The data:
== Segment start ==
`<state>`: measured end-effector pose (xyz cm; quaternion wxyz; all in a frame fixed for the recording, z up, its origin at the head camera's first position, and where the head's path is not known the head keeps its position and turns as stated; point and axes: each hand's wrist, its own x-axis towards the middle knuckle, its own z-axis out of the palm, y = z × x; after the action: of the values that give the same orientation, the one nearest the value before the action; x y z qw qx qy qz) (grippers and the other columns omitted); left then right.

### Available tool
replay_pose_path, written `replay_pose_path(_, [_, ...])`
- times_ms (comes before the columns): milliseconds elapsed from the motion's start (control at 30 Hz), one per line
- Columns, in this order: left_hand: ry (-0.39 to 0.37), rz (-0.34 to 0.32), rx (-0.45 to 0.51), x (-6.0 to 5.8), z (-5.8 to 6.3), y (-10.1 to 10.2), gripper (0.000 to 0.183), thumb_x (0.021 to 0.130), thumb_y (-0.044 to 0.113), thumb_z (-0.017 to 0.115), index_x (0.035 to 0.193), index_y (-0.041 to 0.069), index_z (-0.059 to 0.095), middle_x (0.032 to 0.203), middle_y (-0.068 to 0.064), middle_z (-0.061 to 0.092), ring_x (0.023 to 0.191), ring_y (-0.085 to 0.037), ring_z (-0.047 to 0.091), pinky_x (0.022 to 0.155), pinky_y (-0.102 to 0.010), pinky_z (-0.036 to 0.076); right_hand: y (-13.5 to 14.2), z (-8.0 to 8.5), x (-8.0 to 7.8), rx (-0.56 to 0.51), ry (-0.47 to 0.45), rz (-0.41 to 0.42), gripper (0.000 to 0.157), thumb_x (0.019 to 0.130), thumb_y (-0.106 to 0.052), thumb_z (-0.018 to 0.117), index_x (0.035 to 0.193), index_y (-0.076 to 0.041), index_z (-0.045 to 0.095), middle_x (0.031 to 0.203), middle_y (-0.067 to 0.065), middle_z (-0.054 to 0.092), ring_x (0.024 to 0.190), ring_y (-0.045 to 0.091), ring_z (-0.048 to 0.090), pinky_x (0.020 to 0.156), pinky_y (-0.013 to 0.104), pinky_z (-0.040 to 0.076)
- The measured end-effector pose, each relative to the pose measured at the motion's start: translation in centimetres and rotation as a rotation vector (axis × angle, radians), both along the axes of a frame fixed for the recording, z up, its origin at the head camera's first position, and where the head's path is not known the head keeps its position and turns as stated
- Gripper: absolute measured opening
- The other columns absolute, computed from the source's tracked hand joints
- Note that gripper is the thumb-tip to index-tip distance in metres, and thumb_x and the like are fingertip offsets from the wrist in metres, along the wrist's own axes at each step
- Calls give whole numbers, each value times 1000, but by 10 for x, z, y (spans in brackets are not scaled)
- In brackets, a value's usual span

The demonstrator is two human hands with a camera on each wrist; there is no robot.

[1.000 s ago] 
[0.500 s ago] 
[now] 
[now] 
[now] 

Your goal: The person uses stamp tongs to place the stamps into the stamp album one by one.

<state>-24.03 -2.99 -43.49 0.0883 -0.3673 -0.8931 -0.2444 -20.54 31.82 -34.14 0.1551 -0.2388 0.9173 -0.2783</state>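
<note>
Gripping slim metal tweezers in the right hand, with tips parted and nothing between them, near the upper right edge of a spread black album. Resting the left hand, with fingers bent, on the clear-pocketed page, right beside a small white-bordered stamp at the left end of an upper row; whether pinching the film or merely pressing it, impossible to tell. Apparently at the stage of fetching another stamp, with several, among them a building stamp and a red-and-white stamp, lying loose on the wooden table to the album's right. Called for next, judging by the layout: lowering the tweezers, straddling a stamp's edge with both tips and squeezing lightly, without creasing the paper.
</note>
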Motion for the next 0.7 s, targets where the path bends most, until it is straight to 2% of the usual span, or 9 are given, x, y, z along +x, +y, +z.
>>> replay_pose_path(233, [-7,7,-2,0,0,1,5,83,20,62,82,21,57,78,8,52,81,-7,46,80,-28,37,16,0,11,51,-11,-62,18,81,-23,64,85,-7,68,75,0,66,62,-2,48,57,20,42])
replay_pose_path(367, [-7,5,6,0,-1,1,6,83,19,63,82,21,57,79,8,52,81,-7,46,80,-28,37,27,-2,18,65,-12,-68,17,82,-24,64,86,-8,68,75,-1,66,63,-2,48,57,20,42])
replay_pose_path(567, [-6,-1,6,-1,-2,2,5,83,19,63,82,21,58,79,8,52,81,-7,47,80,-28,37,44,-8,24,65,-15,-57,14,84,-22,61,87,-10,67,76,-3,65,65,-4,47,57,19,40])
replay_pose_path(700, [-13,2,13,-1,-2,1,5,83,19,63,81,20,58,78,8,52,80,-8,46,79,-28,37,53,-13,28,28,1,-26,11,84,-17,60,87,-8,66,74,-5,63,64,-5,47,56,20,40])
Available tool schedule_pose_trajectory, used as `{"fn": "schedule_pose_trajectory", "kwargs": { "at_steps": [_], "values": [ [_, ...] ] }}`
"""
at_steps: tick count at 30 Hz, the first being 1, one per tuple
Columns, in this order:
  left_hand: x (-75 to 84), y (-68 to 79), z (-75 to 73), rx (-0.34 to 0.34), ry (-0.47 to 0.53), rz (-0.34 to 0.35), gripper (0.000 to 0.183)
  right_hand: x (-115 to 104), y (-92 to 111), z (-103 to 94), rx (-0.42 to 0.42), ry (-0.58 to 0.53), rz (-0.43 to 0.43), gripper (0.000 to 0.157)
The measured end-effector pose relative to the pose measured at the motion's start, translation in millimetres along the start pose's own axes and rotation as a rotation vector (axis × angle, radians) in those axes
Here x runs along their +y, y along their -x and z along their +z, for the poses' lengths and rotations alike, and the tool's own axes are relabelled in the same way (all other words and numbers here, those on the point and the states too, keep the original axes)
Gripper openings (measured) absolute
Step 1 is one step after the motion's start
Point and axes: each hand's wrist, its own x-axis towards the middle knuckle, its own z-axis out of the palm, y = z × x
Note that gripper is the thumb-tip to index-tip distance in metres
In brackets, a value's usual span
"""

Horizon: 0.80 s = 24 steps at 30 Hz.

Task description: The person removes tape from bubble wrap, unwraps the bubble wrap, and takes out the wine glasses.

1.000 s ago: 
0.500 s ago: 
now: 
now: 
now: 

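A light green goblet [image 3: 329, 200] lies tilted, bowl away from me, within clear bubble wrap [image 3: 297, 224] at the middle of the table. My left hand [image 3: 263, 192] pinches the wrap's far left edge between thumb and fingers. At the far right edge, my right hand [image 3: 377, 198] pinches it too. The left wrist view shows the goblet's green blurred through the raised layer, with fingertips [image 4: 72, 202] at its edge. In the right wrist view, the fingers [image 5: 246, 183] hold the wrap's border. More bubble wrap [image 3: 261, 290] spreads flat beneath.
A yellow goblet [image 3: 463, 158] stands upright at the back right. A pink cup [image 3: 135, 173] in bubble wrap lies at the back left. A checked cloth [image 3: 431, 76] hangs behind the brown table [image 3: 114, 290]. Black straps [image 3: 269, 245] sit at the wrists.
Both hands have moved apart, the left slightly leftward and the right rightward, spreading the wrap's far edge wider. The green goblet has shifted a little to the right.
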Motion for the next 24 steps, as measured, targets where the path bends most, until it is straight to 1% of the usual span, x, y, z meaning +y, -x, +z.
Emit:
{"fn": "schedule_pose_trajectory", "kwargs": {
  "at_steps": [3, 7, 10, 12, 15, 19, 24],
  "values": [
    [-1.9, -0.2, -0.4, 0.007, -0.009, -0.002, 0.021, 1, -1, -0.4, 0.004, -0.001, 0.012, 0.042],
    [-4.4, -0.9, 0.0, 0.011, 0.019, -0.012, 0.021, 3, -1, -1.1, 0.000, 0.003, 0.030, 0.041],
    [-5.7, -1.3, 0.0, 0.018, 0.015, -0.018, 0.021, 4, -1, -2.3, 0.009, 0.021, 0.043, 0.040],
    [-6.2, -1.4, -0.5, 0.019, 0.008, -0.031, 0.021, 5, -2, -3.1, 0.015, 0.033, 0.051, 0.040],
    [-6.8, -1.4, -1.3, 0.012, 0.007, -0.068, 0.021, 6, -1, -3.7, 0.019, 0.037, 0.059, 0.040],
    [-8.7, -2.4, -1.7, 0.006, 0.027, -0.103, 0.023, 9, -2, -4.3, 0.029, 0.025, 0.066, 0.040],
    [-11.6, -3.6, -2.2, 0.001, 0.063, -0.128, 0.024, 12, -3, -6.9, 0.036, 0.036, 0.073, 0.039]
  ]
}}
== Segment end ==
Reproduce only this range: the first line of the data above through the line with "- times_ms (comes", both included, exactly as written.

`<state>`: measured end-effector pose (xyz cm; quaternion wxyz; all in a frame fixed for the recording, z up, its origin at the head camera's first position, and where the head's path is not known the head keeps its position and turns as stated; point and axes: each hand's wrist, its own x-axis towards the middle knuckle, its own z-axis out of the palm, y = z × x; after the action: of the values that give the same orientation, the one nearest the value before the action; x y z qw qx qy qz) (grippers and the other columns omitted); left then right.

### Available tool
replay_pose_path, written `replay_pose_path(_, [_, ...])`
- times_ms (comes before the columns): milliseconds elapsed from the motion's start (control at 30 Hz), one per line

The exercise contains nothing more.